Methacrylated gelatin


2-metoxyloxirane (Pluronic F127)




Because of many benefits, hydrogel scaffolds  are great candidates for tissue engineering applications and technical products, e.g.:

wound care (PEG, methyl cellulose, alginate, hyaluronan),

drug delivery system (PAA,PVA, chitosan),

injectable biomaterial (polyesters, polysaccharides),

cosmetic products (alginate, heparin, chitosan),

CNS implants (methylcellulose, hyaluronan, laminine),

cardiac construction (methacrylated gelatin linked with carbon nano tubes),

cartilage and bone regeneration system (PCL-fibrin, PCL-alginate and PLA-Poly(lactide-coethylene oxide fumarate).

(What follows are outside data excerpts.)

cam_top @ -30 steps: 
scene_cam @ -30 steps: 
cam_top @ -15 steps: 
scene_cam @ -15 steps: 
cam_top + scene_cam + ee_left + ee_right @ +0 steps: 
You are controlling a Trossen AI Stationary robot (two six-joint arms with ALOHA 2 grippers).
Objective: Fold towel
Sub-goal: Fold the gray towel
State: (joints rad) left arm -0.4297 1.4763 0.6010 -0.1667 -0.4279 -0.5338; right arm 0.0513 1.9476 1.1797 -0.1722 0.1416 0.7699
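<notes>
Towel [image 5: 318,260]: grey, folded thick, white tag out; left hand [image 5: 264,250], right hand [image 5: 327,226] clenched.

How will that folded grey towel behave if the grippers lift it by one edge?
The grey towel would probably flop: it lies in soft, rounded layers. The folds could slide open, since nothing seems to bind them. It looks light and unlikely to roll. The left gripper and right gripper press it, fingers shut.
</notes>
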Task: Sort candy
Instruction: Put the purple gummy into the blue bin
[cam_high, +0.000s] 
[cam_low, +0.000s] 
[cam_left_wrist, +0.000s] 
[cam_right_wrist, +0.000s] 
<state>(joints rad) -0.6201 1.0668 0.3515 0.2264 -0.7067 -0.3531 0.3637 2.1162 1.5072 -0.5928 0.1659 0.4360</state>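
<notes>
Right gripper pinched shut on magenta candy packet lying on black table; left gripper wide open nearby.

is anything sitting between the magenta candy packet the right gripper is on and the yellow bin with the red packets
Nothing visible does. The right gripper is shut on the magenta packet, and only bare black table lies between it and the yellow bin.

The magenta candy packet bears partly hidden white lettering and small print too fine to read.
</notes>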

  1. Annabel L. Butcher, Giovanni S. Offeddu, and Michelle L. Oyen, “Nanofibrous hydrogel composites as mechanically robust tissue engineering scaffolds”, Trends in Biotechnology November 2014, Vol. 32, No. 11.
  2. Malgosia M.Pakulska, Brian G. Balliosand Molly S.Shoichet,“Injectable hydrogels for central nervous system therapy”
  3. Syed K. H. Gulrez, Saphwan Al-Assaf and Glyn O Phillips, “Hydrogels: Methods of Preparation, Characterisation and Applications”Progress in Molecular and Environmental Bioengineering - From Analysis and Modeling to Technology Applications, Prof. Angelo Carpi (Ed.), ISBN: 978-953-307-268-5, InTech,
  4. Anwarul Hasan , Ahmad Khattab , Mohammad Ariful Islam , Khaled AbouHweij, JoyaZeitouny , Renae Waters , MalekSayegh , MdMonowar Hossain , and Arghya Paul,“Injectable Hydrogels for Cardiac Tissue Repair after Myocardial Infarction”Adv. Sci. 2015, 2, 1500122.